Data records
========================
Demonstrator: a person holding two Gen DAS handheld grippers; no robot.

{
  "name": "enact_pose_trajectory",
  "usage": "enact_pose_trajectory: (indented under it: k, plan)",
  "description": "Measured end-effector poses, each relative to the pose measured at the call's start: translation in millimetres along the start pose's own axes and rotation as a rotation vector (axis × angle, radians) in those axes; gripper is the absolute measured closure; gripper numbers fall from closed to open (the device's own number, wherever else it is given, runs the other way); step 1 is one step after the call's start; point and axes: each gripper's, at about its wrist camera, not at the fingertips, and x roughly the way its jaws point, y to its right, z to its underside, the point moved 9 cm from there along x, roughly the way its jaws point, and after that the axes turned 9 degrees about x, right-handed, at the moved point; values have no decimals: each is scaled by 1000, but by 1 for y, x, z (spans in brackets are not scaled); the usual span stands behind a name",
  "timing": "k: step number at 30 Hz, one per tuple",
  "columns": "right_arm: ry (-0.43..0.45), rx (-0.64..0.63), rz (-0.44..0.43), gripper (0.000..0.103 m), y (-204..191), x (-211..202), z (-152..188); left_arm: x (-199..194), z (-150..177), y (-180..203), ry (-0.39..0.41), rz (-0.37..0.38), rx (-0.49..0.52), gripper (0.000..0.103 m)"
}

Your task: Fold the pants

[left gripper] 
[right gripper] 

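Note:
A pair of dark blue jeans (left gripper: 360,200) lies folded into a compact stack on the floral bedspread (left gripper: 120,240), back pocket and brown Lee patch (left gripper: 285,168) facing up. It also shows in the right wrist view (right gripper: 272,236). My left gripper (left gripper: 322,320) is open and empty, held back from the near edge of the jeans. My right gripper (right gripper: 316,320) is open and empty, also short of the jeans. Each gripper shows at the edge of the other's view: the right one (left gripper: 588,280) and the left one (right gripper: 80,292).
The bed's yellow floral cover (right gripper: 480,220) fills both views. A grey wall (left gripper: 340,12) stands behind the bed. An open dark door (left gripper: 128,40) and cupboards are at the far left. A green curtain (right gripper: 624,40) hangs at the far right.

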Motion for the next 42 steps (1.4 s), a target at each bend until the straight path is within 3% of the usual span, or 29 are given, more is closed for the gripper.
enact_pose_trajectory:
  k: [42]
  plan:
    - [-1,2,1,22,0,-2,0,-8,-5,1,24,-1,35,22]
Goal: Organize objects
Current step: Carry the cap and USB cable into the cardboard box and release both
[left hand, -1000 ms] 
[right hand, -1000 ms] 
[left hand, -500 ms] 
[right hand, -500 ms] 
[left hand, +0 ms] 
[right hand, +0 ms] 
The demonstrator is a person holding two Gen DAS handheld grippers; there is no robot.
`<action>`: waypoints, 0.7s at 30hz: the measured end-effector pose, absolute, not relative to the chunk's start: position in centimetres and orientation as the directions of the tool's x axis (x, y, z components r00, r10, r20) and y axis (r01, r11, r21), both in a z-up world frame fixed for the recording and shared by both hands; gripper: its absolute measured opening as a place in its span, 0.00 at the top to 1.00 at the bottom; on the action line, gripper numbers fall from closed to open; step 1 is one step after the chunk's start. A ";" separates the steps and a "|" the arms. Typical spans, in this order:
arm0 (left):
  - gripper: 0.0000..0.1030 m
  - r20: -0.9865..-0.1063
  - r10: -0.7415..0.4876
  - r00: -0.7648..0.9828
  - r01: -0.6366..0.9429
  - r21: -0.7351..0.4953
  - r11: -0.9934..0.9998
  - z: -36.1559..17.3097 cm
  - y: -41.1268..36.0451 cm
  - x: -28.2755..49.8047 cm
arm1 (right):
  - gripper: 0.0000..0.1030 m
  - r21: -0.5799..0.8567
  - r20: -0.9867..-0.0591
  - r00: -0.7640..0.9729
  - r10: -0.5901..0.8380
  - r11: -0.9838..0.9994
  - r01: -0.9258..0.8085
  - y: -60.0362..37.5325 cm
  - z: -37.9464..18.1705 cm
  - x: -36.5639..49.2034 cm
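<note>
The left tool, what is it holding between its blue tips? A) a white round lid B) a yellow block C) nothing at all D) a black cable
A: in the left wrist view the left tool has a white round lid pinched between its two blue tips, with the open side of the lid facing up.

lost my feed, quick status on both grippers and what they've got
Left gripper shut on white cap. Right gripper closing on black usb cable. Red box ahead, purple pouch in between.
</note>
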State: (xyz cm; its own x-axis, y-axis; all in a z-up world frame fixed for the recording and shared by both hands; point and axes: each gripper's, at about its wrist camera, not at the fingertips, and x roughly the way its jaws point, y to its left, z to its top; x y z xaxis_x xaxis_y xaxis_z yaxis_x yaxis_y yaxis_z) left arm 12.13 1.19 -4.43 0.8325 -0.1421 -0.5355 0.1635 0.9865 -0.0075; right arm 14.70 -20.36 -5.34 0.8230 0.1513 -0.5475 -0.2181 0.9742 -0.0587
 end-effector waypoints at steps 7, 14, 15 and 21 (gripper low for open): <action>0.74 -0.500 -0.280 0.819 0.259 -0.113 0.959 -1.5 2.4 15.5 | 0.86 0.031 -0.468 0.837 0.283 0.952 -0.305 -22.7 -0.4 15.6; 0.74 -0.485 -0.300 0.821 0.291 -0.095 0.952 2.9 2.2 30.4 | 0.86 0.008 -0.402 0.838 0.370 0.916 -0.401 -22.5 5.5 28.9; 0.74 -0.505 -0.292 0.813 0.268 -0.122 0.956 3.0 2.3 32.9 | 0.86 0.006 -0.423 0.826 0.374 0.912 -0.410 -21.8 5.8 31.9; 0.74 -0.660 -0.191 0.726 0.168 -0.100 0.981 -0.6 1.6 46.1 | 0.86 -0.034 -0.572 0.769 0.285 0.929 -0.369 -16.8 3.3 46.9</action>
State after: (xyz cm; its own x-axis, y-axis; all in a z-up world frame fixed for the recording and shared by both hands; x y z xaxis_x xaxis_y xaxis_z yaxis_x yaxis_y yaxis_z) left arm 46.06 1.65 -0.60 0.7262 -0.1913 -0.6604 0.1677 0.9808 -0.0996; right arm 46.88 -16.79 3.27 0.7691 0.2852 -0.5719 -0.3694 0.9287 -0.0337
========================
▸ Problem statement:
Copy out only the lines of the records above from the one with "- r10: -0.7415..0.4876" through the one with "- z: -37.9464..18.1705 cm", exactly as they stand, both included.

▸ Reply to the exercise:
  - r10: -0.7415..0.4876
  - r00: -0.7648..0.9828
  - r01: -0.6366..0.9429
  - r21: -0.7351..0.4953
  - r11: -0.9934..0.9998
  - z: -36.1559..17.3097 cm
  - y: -41.1268..36.0451 cm
  - x: -28.2755..49.8047 cm
arm1 (right):
  - gripper: 0.0000..0.1030 m
  - r21: -0.5799..0.8567
  - r20: -0.9867..-0.0591
  - r00: -0.7640..0.9729
  - r10: -0.5901..0.8380
  - r11: -0.9838..0.9994
  - r01: -0.9258..0.8085
  - y: -60.0362..37.5325 cm
  - z: -37.9464..18.1705 cm

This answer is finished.